The Session was recorded on West Sussex Public i.tv however I cannot embed this video from their site so for the moment you will have to click on this link : West Sussex Better Connected 20 May 2011 Video to open a new window.


Throughout the summit is was clear that the term ‘super fast’ broadband speed was defined by a speed of at least 24Mbps (mega bits per second ) and whilst there was a  Govt target set by DCMS as 2Mbps this was to be considered the minimum acceptable speed for connectivity. I should emphasise that no point in the conversations was anything less than  10Mbps considered as reasonable.

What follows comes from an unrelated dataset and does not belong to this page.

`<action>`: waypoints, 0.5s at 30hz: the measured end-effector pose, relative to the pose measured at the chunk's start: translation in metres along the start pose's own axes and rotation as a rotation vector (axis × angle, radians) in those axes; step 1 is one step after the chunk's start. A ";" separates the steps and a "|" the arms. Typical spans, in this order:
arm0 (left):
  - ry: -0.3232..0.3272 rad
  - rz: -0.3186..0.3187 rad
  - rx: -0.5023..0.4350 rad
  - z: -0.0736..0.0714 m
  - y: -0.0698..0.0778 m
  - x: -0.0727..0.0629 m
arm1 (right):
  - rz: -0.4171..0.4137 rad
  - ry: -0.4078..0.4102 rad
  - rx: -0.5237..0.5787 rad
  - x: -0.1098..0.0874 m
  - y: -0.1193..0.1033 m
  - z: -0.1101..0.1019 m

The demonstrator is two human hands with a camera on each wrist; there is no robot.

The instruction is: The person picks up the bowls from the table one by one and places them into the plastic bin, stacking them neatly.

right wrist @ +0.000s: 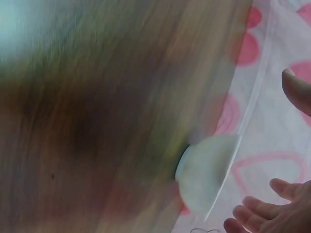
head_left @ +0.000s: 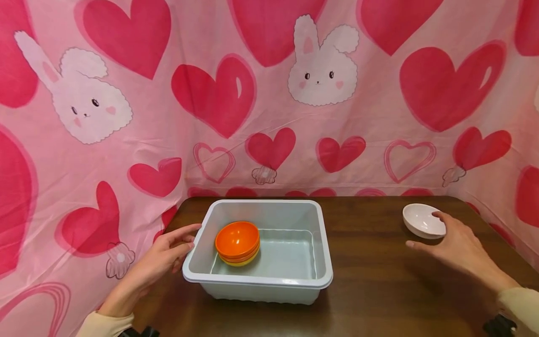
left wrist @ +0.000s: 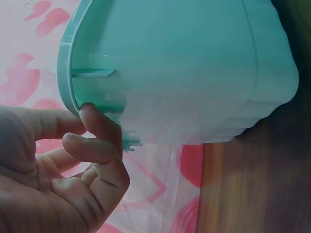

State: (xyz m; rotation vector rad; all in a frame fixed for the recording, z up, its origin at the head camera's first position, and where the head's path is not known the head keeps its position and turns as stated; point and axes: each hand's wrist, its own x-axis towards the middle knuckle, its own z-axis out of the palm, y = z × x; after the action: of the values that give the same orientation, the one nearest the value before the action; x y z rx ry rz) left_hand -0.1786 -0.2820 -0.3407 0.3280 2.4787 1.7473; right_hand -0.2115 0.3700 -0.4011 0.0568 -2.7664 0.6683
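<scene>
In the head view my left hand (head_left: 162,255) is at the left rim of a pale grey plastic basin (head_left: 269,281). The left wrist view shows the fingers (left wrist: 104,131) of that hand curled at the basin's lip, one fingertip just under it. Inside the basin, toward its left, sits a stack of bowls (head_left: 237,241), orange on top with yellow at the bottom. My right hand (head_left: 459,243) reaches over a white bowl (head_left: 423,220) at the table's far right, thumb and fingers spread apart. In the right wrist view a gap shows between fingers and bowl.
Basin and white bowl stand on a dark brown wooden table (head_left: 366,281). A pink cloth (head_left: 269,107) with red hearts and white rabbits hangs behind the table and along both sides.
</scene>
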 end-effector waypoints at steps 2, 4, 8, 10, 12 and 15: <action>0.000 -0.002 0.001 0.000 0.000 0.000 | 0.007 0.001 -0.005 0.003 0.006 0.000; 0.000 -0.006 0.004 -0.001 0.000 0.001 | 0.013 0.013 -0.023 0.006 0.011 -0.001; 0.000 -0.012 0.009 -0.001 0.000 0.000 | 0.003 0.040 -0.053 0.013 0.019 -0.002; -0.001 -0.014 0.011 -0.001 0.000 0.000 | -0.005 0.041 -0.057 0.016 0.023 -0.002; -0.002 -0.013 0.012 -0.001 0.000 0.000 | -0.005 0.025 -0.056 0.020 0.027 -0.003; -0.003 -0.008 0.011 -0.001 0.000 0.000 | 0.010 -0.003 -0.050 0.025 0.032 -0.004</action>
State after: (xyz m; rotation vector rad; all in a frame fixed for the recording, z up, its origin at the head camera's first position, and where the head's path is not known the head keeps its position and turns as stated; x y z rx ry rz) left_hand -0.1787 -0.2834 -0.3405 0.3210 2.4851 1.7302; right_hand -0.2373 0.4012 -0.4046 0.0338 -2.7865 0.6012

I think we need to end the 2Mbps propaganda and focus on what is available to communities if they want it.


Of the talks given I was left with the impression that Jeremy Leggett of Action In Rural Sussex (AiRS ) fully understood the implications of slow internet access to communities further Jeremy demonstrated Community21.org a tool for parish planning and community management and a pretty good step forward in the direction of open administration . Bill Murphy , Managing Director of BT Next Generation Access gave a talk which left a few of us feeling ‘told off’ and berated for considering anything other than BT for delivering broadband to communities. Finally Jeremy Hunt MP arrived to conclude the talk and sum up the views of the Govt in its concerns over broadband speeds in the UK. 

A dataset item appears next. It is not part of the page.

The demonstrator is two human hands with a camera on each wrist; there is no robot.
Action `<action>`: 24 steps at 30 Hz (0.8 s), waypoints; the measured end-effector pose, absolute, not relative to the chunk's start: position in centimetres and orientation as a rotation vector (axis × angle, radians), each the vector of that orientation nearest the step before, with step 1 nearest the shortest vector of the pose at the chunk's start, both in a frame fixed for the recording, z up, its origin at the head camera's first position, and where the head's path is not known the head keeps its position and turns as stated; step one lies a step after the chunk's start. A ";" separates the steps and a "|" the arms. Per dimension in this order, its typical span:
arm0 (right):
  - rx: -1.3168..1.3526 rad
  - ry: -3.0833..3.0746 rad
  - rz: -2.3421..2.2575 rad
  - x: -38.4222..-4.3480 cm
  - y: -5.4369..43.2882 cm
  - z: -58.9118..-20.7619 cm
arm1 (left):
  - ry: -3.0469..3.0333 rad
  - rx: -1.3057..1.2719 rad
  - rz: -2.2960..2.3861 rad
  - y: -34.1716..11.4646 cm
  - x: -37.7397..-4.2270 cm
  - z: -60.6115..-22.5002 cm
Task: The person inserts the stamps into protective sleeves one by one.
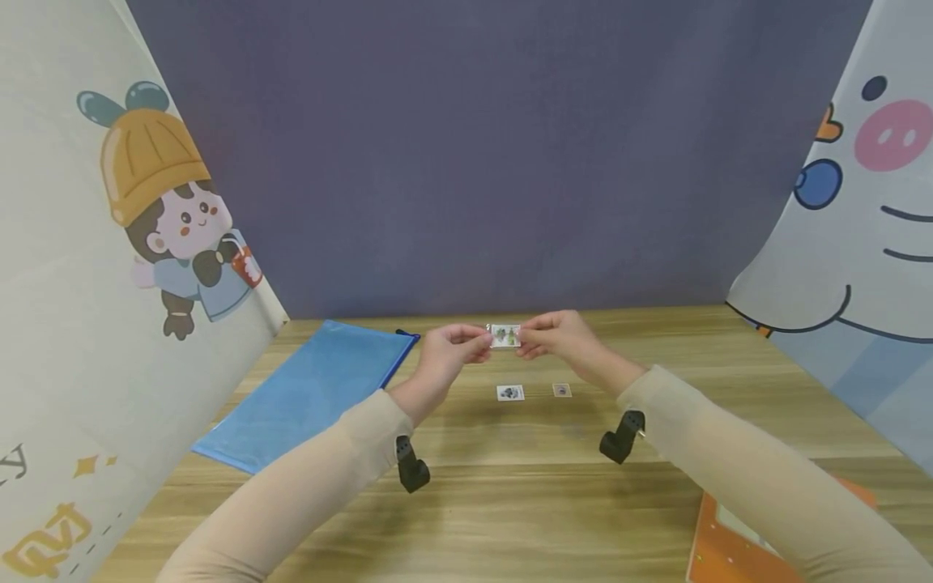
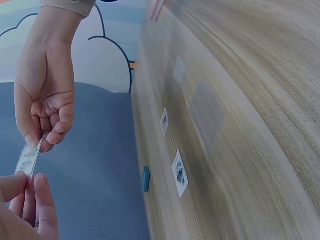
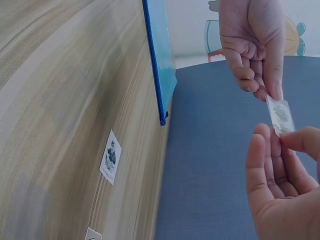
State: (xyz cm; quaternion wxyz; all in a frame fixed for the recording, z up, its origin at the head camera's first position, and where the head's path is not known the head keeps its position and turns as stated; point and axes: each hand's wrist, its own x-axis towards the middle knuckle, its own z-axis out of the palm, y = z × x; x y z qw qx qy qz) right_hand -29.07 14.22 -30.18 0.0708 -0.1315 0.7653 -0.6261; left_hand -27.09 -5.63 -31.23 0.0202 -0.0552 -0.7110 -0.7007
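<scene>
Both hands hold up a small printed card in a clear plastic sleeve, raised above the table. My left hand pinches its left end between thumb and fingers. At the other end, the thumb and fingertips of my right hand pinch it. Grey and green printed figures show through the plastic. Below on the wood lie a white card with a dark figure and, to its right, a smaller square card. In the right wrist view, the figure card lies flat on the wood.
A blue zip pouch lies on the left of the wooden table. Under the right sleeve shows an orange sheet. A small teal block sits near the table's far edge. Behind stands a dark blue-grey panel.
</scene>
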 end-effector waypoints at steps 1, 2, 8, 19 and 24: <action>-0.387 2.305 -1.881 -29.1 14.2 -30.2 | -2.208 -0.173 -2.162 -5.6 -27.1 -31.2; -0.374 2.306 -1.881 -29.1 14.1 -30.2 | -2.209 -0.170 -2.158 -5.6 -27.1 -31.2; -0.361 2.314 -1.876 -29.0 14.0 -30.1 | -2.228 -0.154 -2.128 -5.7 -27.1 -31.3; -0.344 2.313 -1.865 -29.1 13.9 -30.3 | -2.246 -0.135 -2.117 -5.7 -26.9 -31.2; -0.350 2.326 -1.832 -29.0 14.0 -30.2 | -2.258 -0.147 -2.094 -5.8 -27.0 -31.3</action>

It was made clear by  Jeremy Hunt MP  and by Robert Ling ( of Broadband Delivery UK ) that councils, parishes and communities could assemble a broadband action plan detailing how they would deliver broadband to their neighbourhood as well as how funds would be met. In turn the Govt would look to provide additional , or possibly matched , funding to those projects to aid in their completion. This is an opportunity for villages and towns to take on the delivery of their communication infrastructure and to improve it.


Throughout the day I had been dogged in pursuing  the question of price and cost.  I posed the question “Where can I get a price list of the necessary items required to put super fast broadband into my area ?”. As a councillor I am familiar with the publication LCR which is ‘the voice of Local Councils’ and in which there are adverts for playgrounds, streetlighting and furniture.  I persisted that it must be possible to have a price list or a quotation  which could be taken back to our parish and town councils with the view to planning budgets. As I persisted in questioning it was obvious that this had not been addressed.

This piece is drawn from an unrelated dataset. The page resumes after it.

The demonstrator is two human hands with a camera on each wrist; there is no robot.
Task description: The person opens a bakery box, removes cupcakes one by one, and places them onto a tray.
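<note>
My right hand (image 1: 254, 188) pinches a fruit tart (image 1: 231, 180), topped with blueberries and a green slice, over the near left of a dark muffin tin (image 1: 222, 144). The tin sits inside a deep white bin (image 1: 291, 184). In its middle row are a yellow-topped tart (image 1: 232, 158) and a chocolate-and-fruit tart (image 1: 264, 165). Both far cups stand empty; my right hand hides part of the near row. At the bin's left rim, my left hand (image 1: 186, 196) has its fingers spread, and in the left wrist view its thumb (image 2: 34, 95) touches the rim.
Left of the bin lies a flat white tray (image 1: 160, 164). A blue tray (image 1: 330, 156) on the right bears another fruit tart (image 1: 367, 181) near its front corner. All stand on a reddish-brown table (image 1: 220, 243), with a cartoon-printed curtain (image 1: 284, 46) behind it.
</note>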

A whole day spend talking about why we need a product and at the end when asked for the costs , none was available.

I am pleased to say that at the end of the summit Louise Goldsmith ( Leader, West Sussex County Council ) and Peter R Cowen ( Partnership Director Retail BT ) approached me to suggest that the Broadband Consortium and Mike Hickes ( WSCC Broadband Programme Manager ) would endeavour pull together this price list as a starting point for conversations at council and community levels.  Dr Robert Sullivan ( Chief Executive Broadband Delivery UK ) suggested there was a Huddle group which contained some of the more salient details I was seeking , later Robert Ling ( @ling_robert )   direct messaged me via Twitter to point out  www.bigsocietybroadband.coop and www.ruralbroadband.com  as resources for that information though I cannot find that data despite crawling the website  so it remains unavailable.

Our next actions

It is clear to me that groups, communities, parish , town and county councils need to have a clear price list and minimum specifications for the delivery of broadband infrastructure. It begins with price lists and work orders and builds out to fully completed parish plans ( no doubt management agencies will spawn to provide consultancy to council and groups to help them get funding ) form there orders need to be raised and work commenced. An ordinary person approaching these sort of disjointed and multi faceted tasks might bulk at the thought. My own experience in working with the Open Source community leaves me with the mind set that these goals are entirely achievable and that management and delivery of these projects is a task best approached in small chunks and tiny bites.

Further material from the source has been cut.